Maintaining data consistency across multiple microservices is one of the hardest distributed systems problems. Two-phase commit (2PC) ensures ACID guarantees but kills availability. The Saga pattern achieves eventual consistency with local transactions and compensating actions, enabling resilient workflows at scale.
The Problem: Distributed Transactions
Consider an e-commerce order: debit customer balance → reserve inventory → create shipment → send confirmation. Each step touches a different service with its own database. Traditional 2PC requires all services to participate in a distributed transaction — but what happens when the shipment service is down?
Two-Phase Commit (2PC):
Coordinator → Participants: "PREPARE" (lock resources)
All reply "READY" → Coordinator → "COMMIT"
Any reply "ABORT" → Coordinator → "ROLLBACK"
Problems:
- Blocking: participants hold locks until coordinator responds
- Coordinator failure: system stuck in uncertain state
- Latency: multiple round trips across services
- Availability: any participant failure blocks entire transaction
The Saga Pattern
A Saga is a sequence of local transactions. If step N fails, compensating transactions (T1_comp, T2_comp, … T(N-1)_comp) are executed in reverse to undo completed steps.
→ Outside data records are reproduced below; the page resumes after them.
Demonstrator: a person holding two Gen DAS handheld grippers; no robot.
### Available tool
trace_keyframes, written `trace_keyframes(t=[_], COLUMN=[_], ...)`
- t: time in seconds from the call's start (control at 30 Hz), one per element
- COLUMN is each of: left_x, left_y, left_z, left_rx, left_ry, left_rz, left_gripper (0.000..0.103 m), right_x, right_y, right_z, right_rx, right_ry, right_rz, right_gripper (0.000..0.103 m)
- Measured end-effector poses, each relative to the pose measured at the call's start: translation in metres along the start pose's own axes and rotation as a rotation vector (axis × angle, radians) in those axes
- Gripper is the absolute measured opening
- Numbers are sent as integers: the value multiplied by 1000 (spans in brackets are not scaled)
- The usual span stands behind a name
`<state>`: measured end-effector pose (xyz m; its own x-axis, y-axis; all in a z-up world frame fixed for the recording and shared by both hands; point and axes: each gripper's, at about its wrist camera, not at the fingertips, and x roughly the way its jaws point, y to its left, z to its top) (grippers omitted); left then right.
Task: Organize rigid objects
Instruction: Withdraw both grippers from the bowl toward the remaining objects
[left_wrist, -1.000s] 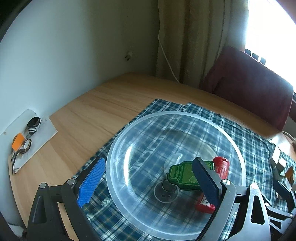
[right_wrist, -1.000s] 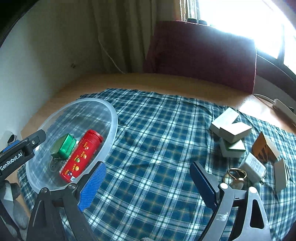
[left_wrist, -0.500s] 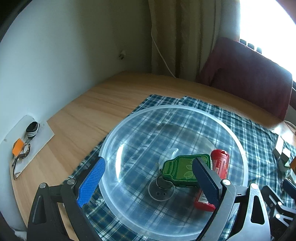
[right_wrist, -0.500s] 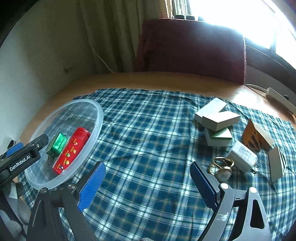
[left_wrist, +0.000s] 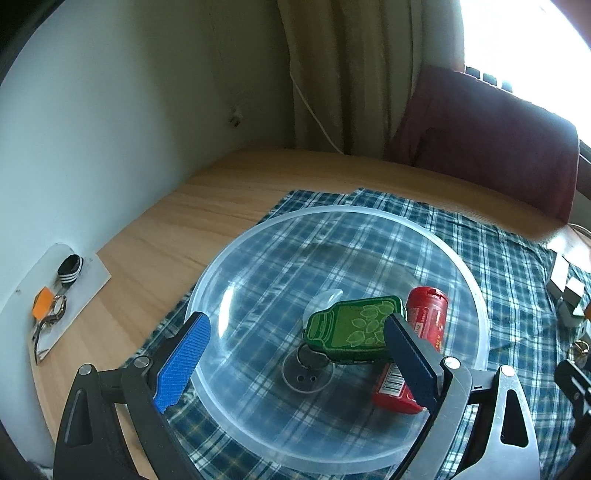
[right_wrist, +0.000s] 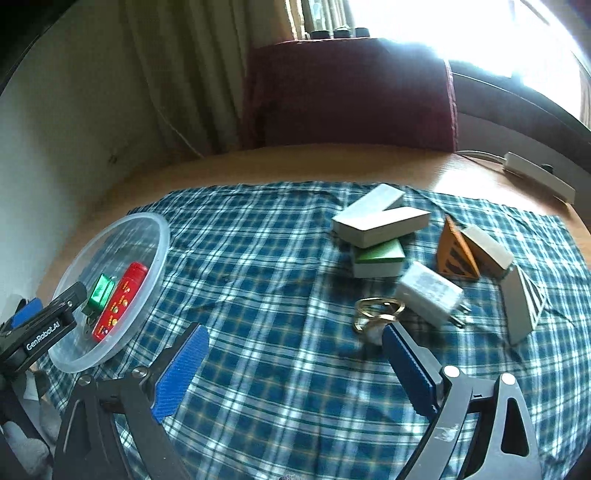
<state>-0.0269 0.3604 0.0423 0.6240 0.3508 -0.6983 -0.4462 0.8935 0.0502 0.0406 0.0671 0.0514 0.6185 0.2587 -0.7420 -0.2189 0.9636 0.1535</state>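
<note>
So far, both tongs are seen spread wide and empty: the left tongs (left_wrist: 295, 354) are held over the near rim of the clear bowl (left_wrist: 258, 236), where a green tin (left_wrist: 354, 328) and a red tube (left_wrist: 424, 317) are already placed, while the right tongs (right_wrist: 295, 365) are hung above the plaid cloth (right_wrist: 258, 258), near the gold ring (right_wrist: 376, 314). Left to sort on the counter: ring, white charger (right_wrist: 428, 295), stacked boxes (right_wrist: 380, 221), orange box (right_wrist: 456, 254). Compared with the earlier frames, the right tongs are found nearer the ring, the bowl further off left.
</note>
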Motion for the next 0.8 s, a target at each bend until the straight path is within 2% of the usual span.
trace_keyframes(t=[0.47, 0.8], left_x=[-19, -25], left_y=[-25, -52], left_z=[-3, -6], left_rx=[56, 111], left_ry=[-3, 28], left_rz=[-35, -102], left_gripper=[95, 95], right_x=[-9, -12], right_y=[-24, -37], right_z=[2, 2], right_rx=[50, 67], right_ry=[-12, -17], right_rz=[-18, -46], right_gripper=[98, 98])
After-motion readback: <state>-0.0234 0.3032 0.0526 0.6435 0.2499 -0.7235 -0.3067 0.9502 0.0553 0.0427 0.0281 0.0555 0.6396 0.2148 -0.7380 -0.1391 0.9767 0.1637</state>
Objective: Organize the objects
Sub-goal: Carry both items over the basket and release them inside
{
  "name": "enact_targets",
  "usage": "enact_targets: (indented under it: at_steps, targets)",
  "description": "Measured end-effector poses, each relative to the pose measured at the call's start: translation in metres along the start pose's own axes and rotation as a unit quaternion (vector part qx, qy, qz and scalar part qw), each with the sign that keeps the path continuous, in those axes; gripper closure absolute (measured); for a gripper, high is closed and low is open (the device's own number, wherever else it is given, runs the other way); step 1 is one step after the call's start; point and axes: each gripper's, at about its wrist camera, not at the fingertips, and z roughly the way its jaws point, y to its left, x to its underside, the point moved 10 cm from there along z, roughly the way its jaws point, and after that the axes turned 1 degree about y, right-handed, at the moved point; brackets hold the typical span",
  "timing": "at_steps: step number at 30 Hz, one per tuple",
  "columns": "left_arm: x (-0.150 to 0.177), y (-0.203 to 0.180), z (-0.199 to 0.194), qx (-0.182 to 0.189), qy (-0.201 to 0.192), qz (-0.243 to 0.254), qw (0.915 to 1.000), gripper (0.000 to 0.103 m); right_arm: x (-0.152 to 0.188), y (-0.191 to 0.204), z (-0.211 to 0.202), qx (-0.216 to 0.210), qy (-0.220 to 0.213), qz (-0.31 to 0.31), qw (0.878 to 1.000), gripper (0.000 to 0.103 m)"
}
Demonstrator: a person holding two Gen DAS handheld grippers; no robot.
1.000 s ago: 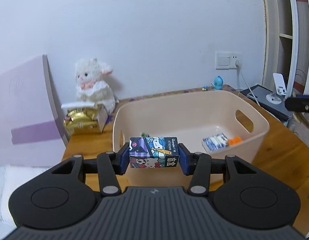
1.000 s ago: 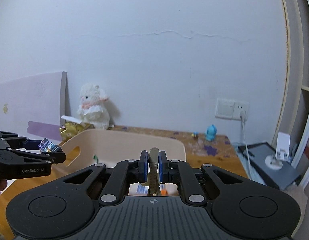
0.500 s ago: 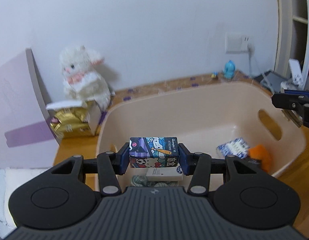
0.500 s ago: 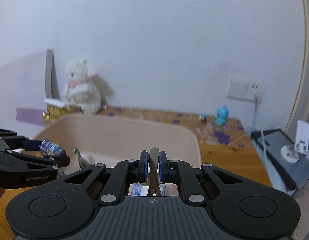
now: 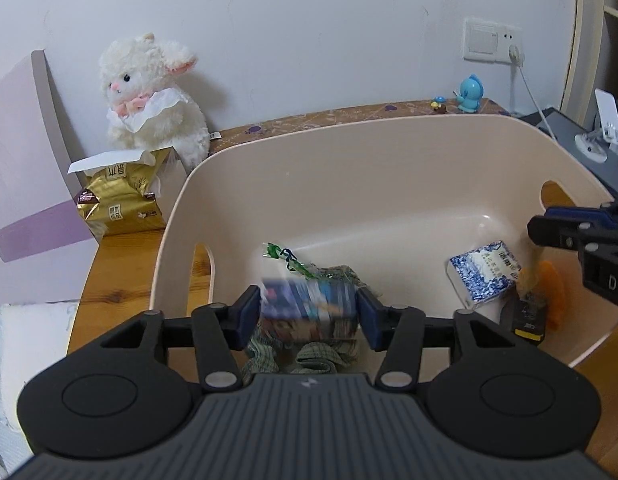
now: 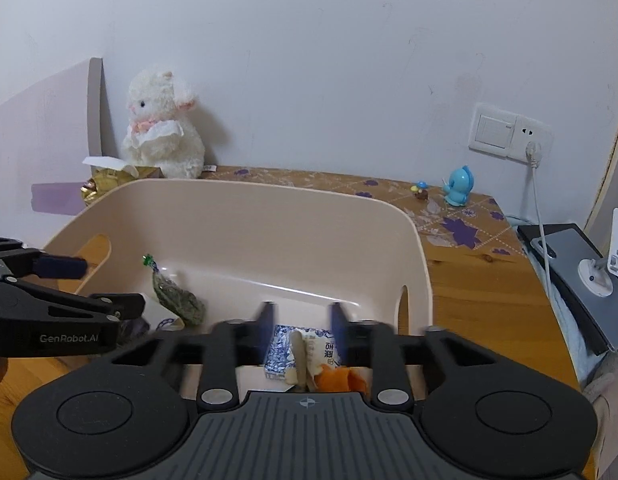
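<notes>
My left gripper (image 5: 309,314) hangs over the near left part of the beige plastic tub (image 5: 389,136). Its jaws stand a little apart and the cartoon-print box (image 5: 309,306) is blurred between them, seemingly loose. My right gripper (image 6: 301,330) is open over the tub's near right part (image 6: 269,196). A pale wooden stick (image 6: 297,354) is below its fingers, among a blue-white tissue pack (image 6: 281,350) and an orange piece (image 6: 339,376). In the tub lie also a green snack bag (image 6: 177,300) and a checked cloth (image 5: 321,356).
A white plush lamb (image 5: 149,92) and a gold tissue pack (image 5: 117,196) stand behind the tub's left end. A blue toy (image 6: 459,186) sits at the back right of the wooden desk (image 6: 489,300). A grey laptop (image 6: 569,264) with a white stand lies at right.
Both grippers moved forward and down over the tub. The right gripper opened and let go of the wooden stick. The left gripper's jaws widened and the cartoon box blurs as it comes loose.
</notes>
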Motion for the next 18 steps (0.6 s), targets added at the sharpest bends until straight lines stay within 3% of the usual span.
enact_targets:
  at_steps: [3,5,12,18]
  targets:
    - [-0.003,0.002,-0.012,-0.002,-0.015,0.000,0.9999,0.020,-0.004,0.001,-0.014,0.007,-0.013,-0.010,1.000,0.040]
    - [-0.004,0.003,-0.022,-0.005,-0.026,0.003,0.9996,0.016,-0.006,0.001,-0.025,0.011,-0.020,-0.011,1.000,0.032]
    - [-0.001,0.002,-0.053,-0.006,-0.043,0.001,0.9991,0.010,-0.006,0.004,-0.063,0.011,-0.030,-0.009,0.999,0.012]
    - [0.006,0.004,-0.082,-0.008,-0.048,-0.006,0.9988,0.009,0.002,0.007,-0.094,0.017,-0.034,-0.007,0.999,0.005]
Each local transaction publishes an event or sends a command triggering the next step.
Choreography-Based Saga
OrderService InventoryService PaymentService
│ │ │
├── OrderCreated ──────►│ │
│ ├── InventoryReserved ►│
│ │ ├── PaymentProcessed ──► ShippingService
│ │ │ │
│ ◄─ OrderShipped ────────────────────────────────────────────────────────┤
If payment fails:
PaymentFailed ──► InventoryService.ReleaseInventory
──► OrderService.CancelOrder
Pros: Fully decoupled; no orchestrator single point of failure.
Cons: Hard to track overall workflow state; compensations are distributed; difficult to add new steps.
Orchestration-Based Saga
OrderSaga Orchestrator (Temporal/AWS Step Functions):
1. ReserveInventory(orderId) → success → continue
2. ProcessPayment(orderId) → failure → trigger compensation:
2a. ReleaseInventory(orderId)
2b. MarkOrderFailed(orderId)
3. CreateShipment(orderId) → success → continue
4. SendConfirmation(orderId)
State machine stored in orchestrator — easy to inspect, retry, debug.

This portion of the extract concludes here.